According to Chilean newspaper La Tercera, the children found the mummy while digging on a field trip on Saturday in the northern region of Arica, where previous field trips had also yielded Incan plates, pottery, and clothing belonging to the long-defunct Chinchorro people.
Photo: La Tercera
The children, the newspaper notes, were ecstatic to become part of history. Thirteen-year-old Mijael Flores, the top student in his class, explained to the paper that he has "always liked dinosaurs, which is why I want to be a paleontologist." His mother said Flores did not eat all day upon finding the mummy "out of excitement," and that she herself – who lived in Italy for a decade after giving birth to him and recently returned – was very proud.
Officials at the America School organizing the field trip explained that they found it extremely enriching for children to look for clues into their own cultural past.

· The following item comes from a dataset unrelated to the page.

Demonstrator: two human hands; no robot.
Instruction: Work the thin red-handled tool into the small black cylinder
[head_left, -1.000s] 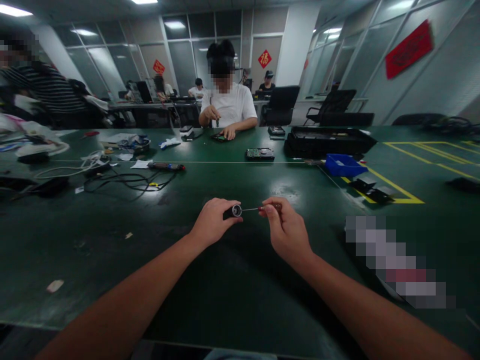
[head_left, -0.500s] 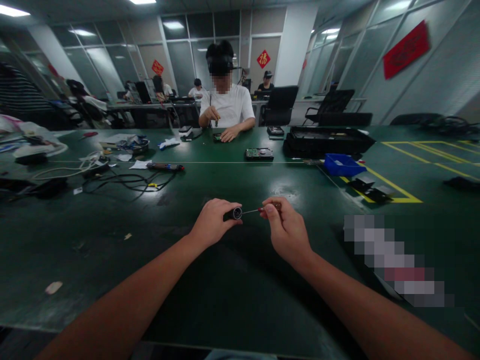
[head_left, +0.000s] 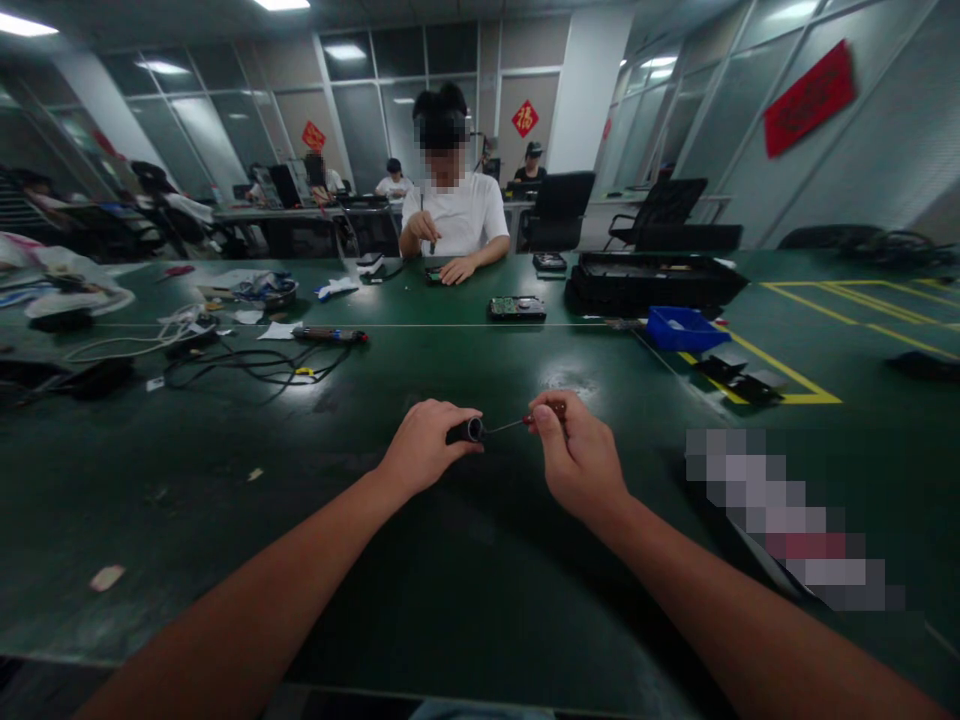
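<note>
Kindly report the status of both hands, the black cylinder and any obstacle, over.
Left hand gripping black cylinder. Right hand holding screwdriver, tip near cylinder's open end; contact unclear. Nothing seen blocking.

The green worktop [head_left: 330, 600] is smooth and glossy, mirroring the ceiling light in pale patches. The screwdriver [head_left: 508, 426] has a thin shaft of bright metal and a reddish-brown handle that looks like plastic. The black cylinder [head_left: 466, 431] looks dark and smooth-sided, with a shiny, metallic-looking rim. The blue bin [head_left: 686, 330] appears to be smooth plastic. The hard drive [head_left: 517, 308] shows a green circuit board and a metal-looking casing. Black cables [head_left: 232, 372] seem plastic-sheathed; the white scrap [head_left: 279, 330] looks like matt paper. The T-shirt [head_left: 476, 215] opposite is soft, matt cloth.
</note>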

Professor Hans Neira told the paper that, "since we live in a triborder zone, students find it harder to identify with their roots... finding archaeological vestiges presented them with their own history." Arica, where the school is located, is close to both the borders with Bolivia and Perú.
The mummy is believed to be a remnant of Chile's Chinchorro culture, which National Geographic described in 1995 as "prehistoric fisherfolk who lived in scattered villages along the desert coast of Chile and Peru." The culture is mostly remembered for its elaborate mummification procedures, as the mummies have been found millennia later. Most Chinchorro mummies are believed to be 2,000 years older than mummies of pharoahs found in Egypt. As National Geographic also explains, the Chinchorro people had three different ways of mummifying humans throughout their existence.
The Agence France-Presse notes that some are speculating that the mummy found this weekend surfaced after a devastating 8.2 magnitude earthquake hit Chile in April. Separate pieces of a different mummy were also found in the same area after the earthquake, creating much promise among the archaeological community that this latest discovery will not be the last of its kind in the region.